## [The data]

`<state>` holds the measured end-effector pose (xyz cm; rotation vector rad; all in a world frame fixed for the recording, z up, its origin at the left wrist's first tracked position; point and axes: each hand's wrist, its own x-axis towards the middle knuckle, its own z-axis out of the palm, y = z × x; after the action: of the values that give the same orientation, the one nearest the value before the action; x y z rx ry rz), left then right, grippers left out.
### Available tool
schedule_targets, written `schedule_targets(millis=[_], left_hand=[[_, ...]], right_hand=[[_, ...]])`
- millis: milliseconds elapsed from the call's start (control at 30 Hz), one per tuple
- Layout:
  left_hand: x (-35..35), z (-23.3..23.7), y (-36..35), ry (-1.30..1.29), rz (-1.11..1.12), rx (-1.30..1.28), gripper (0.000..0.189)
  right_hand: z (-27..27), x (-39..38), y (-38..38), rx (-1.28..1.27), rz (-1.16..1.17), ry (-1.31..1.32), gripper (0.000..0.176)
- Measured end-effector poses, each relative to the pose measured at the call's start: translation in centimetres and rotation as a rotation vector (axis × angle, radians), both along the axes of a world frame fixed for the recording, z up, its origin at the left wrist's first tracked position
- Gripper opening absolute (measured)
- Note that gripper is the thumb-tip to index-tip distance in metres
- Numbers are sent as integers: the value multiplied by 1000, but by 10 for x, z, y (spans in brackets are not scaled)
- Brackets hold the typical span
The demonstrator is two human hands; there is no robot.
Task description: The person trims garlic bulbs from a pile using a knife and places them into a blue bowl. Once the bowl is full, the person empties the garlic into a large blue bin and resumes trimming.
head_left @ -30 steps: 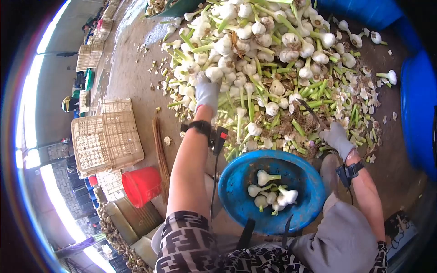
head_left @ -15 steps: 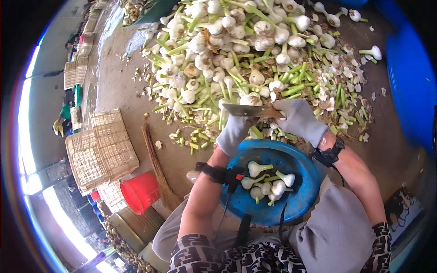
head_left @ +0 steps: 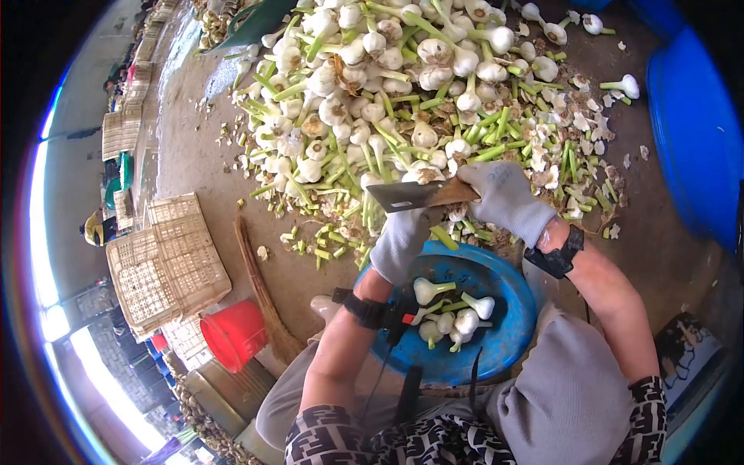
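Observation:
My left hand (head_left: 401,242), in a grey glove, is closed just above the far rim of the blue basin (head_left: 511,333). It seems to grip a garlic whose bulb (head_left: 422,175) shows just past the blade. My right hand (head_left: 505,198), also gloved, holds a cleaver (head_left: 404,195) by its handle, with the blade lying across above my left fingers. Several trimmed garlic bulbs (head_left: 457,318) lie in the basin on my lap. A big pile of garlic with green stems (head_left: 380,85) covers the floor ahead.
Cut stems and skins (head_left: 325,244) litter the floor near the basin. Woven crates (head_left: 167,263), a red bucket (head_left: 232,333) and a broom (head_left: 260,283) are at my left. A blue barrel (head_left: 694,132) stands at the right, and a green tub (head_left: 260,19) lies at the far side.
My left hand drew back from the pile to the basin's rim. My right hand brought the cleaver from the right across over my left hand.

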<state>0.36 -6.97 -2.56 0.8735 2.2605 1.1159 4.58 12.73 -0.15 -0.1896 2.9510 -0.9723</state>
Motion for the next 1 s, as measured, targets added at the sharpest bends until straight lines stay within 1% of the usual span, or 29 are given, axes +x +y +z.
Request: schedule_targets(millis=[67, 133, 167, 200, 233, 267, 300, 367, 400, 467, 500, 533, 567, 600, 633, 667, 700, 733, 767, 800, 833, 867, 933, 967, 1000], left_hand=[[1, 1, 5, -235, 130, 53, 17], [14, 17, 21, -716, 463, 285, 12], [15, 21, 21, -654, 392, 303, 14], [15, 26, 20, -592, 324, 324, 15], [19, 35, 18, -467, 309, 366, 17], [20, 46, 10, -336, 289, 400, 19], [17, 58, -2, -104, 202, 178, 24], [25, 42, -5, -624, 495, 472, 40], [16, 51, 17, -392, 503, 242, 44], [9, 61, 44, -135, 267, -56, 52], [2, 46, 45, 30, 44, -98, 55], [1, 41, 49, 53, -7, -25, 63], [2, 34, 50, 210, 118, 25, 57], [4, 35, 53, 364, 237, 79, 51], [9, 35, 54, -159, 556, 179, 44], [14, 35, 55, -285, 719, 294, 40], [15, 23, 52, -772, 727, 465, 39], [15, 14, 52, -1260, 711, 636, 39], [19, 5, 57, -1559, 692, 688, 38], [22, 4, 62, -1485, 626, 788, 31], [19, -4, 61, -1390, 702, 698, 29], [17, -11, 59, -1291, 780, 609, 27], [11, -4, 55, -1101, 749, 481, 24], [8, 1, 51, -1005, 733, 414, 22], [5, 4, 48, -996, 706, 431, 21]], right_hand=[[-9, 1, 8, -21, 16, 50, 14], [-16, 4, 16, -49, 4, -2, 13], [-21, 5, 21, -64, 5, -26, 14], [-33, 6, 30, 9, -151, -170, 16], [-47, 8, 49, 82, -313, -313, 19], [-64, 17, 89, 119, -492, -506, 27], [-78, 29, 113, 27, -675, -528, 28], [-110, 59, 122, -369, -775, -574, 32], [-99, 51, 105, -714, -748, -535, 34], [-42, 28, 49, -1378, -669, -586, 32], [-36, 24, 41, -1552, -529, -636, 31], [-28, 18, 35, -1722, -380, -670, 29], [-16, 15, 26, -1724, -418, -630, 32], [-11, 13, 23, -1794, -444, -537, 33], [-16, 7, 27, -1657, -406, -481, 32], [-21, 4, 29, -1523, -372, -436, 32], [-4, 4, 29, -1436, -382, -432, 32], [-2, 2, 26, -1302, -407, -411, 31], [-16, 1, 27, -1107, -337, -441, 29], [-22, -4, 25, -913, -266, -461, 28], [-25, -2, 23, -860, -237, -424, 24], [-26, 0, 24, -762, -206, -407, 23], [-12, -4, 28, -565, -144, -357, 23], [-16, -4, 28, -517, -141, -272, 21], [-21, -7, 31, -442, -112, -338, 21]])
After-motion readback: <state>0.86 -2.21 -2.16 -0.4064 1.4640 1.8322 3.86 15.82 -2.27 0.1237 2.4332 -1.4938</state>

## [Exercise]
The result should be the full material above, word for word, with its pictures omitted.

## [Solved problem]
`<state>` holds the measured end-effector pose (xyz cm; rotation vector rad; all in a world frame fixed for the recording, z up, its origin at the left wrist's first tracked position; point and axes: each hand's wrist, its own x-axis towards the middle knuckle, its own z-axis out of the palm, y = z × x; after the action: of the values that give the same orientation, the one nearest the value before the action; x y z rx ry rz), left then right, grippers left out.
### Available tool
schedule_targets, written `schedule_targets(millis=[_], left_hand=[[_, ...]], right_hand=[[_, ...]])`
- millis: milliseconds elapsed from the call's start (control at 30 Hz), one per tuple
- Layout:
  left_hand: x (-35..35), z (-23.3..23.7), y (-36..35), ry (-1.30..1.29), rz (-1.11..1.12), rx (-1.30..1.28), gripper (0.000..0.189)
  right_hand: z (-27..27), x (-39..38), y (-38..38), rx (-1.28..1.27), rz (-1.16..1.17), ry (-1.31..1.32), gripper (0.000..0.176)
- Measured end-effector poses, each relative to the pose measured at the call's start: translation in centimetres and rotation as a rotation vector (axis × angle, radians), both along the axes of a world frame fixed for the recording, z up, its origin at the left wrist's first tracked position
- Gripper opening absolute (measured)
- Note that gripper is the thumb-tip to index-tip distance in metres
- Numbers are sent as integers: the value multiplied by 1000, but by 10 for x, z, y (spans in brackets are not scaled)
- Brackets hold the typical span
The demonstrator is two human hands; there is no robot.
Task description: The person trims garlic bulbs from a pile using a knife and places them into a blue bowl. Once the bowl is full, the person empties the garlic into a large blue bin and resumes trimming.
head_left @ -30 steps: 
head_left @ -15 steps: 
head_left @ +0 steps: 
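Observation:
My left hand (head_left: 401,242), in a grey glove, is closed just above the far rim of the blue basin (head_left: 511,333). It seems to grip a garlic whose bulb (head_left: 422,175) shows just past the blade. My right hand (head_left: 505,198), also gloved, holds a cleaver (head_left: 404,195) by its handle, with the blade lying across above my left fingers. Several trimmed garlic bulbs (head_left: 457,318) lie in the basin on my lap. A big pile of garlic with green stems (head_left: 380,85) covers the floor ahead.
Cut stems and skins (head_left: 325,244) litter the floor near the basin. Woven crates (head_left: 167,263), a red bucket (head_left: 232,333) and a broom (head_left: 260,283) are at my left. A blue barrel (head_left: 694,132) stands at the right, and a green tub (head_left: 260,19) lies at the far side.
My left hand drew back from the pile to the basin's rim. My right hand brought the cleaver from the right across over my left hand.
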
<state>0.36 -6.97 -2.56 0.8735 2.2605 1.1159 4.58 12.73 -0.15 -0.1896 2.9510 -0.9723</state>
Motion for the next 1 s, as measured, targets added at the sharpest bends until straight lines stay within 1% of the usual span, or 29 are given, axes +x +y +z.
Request: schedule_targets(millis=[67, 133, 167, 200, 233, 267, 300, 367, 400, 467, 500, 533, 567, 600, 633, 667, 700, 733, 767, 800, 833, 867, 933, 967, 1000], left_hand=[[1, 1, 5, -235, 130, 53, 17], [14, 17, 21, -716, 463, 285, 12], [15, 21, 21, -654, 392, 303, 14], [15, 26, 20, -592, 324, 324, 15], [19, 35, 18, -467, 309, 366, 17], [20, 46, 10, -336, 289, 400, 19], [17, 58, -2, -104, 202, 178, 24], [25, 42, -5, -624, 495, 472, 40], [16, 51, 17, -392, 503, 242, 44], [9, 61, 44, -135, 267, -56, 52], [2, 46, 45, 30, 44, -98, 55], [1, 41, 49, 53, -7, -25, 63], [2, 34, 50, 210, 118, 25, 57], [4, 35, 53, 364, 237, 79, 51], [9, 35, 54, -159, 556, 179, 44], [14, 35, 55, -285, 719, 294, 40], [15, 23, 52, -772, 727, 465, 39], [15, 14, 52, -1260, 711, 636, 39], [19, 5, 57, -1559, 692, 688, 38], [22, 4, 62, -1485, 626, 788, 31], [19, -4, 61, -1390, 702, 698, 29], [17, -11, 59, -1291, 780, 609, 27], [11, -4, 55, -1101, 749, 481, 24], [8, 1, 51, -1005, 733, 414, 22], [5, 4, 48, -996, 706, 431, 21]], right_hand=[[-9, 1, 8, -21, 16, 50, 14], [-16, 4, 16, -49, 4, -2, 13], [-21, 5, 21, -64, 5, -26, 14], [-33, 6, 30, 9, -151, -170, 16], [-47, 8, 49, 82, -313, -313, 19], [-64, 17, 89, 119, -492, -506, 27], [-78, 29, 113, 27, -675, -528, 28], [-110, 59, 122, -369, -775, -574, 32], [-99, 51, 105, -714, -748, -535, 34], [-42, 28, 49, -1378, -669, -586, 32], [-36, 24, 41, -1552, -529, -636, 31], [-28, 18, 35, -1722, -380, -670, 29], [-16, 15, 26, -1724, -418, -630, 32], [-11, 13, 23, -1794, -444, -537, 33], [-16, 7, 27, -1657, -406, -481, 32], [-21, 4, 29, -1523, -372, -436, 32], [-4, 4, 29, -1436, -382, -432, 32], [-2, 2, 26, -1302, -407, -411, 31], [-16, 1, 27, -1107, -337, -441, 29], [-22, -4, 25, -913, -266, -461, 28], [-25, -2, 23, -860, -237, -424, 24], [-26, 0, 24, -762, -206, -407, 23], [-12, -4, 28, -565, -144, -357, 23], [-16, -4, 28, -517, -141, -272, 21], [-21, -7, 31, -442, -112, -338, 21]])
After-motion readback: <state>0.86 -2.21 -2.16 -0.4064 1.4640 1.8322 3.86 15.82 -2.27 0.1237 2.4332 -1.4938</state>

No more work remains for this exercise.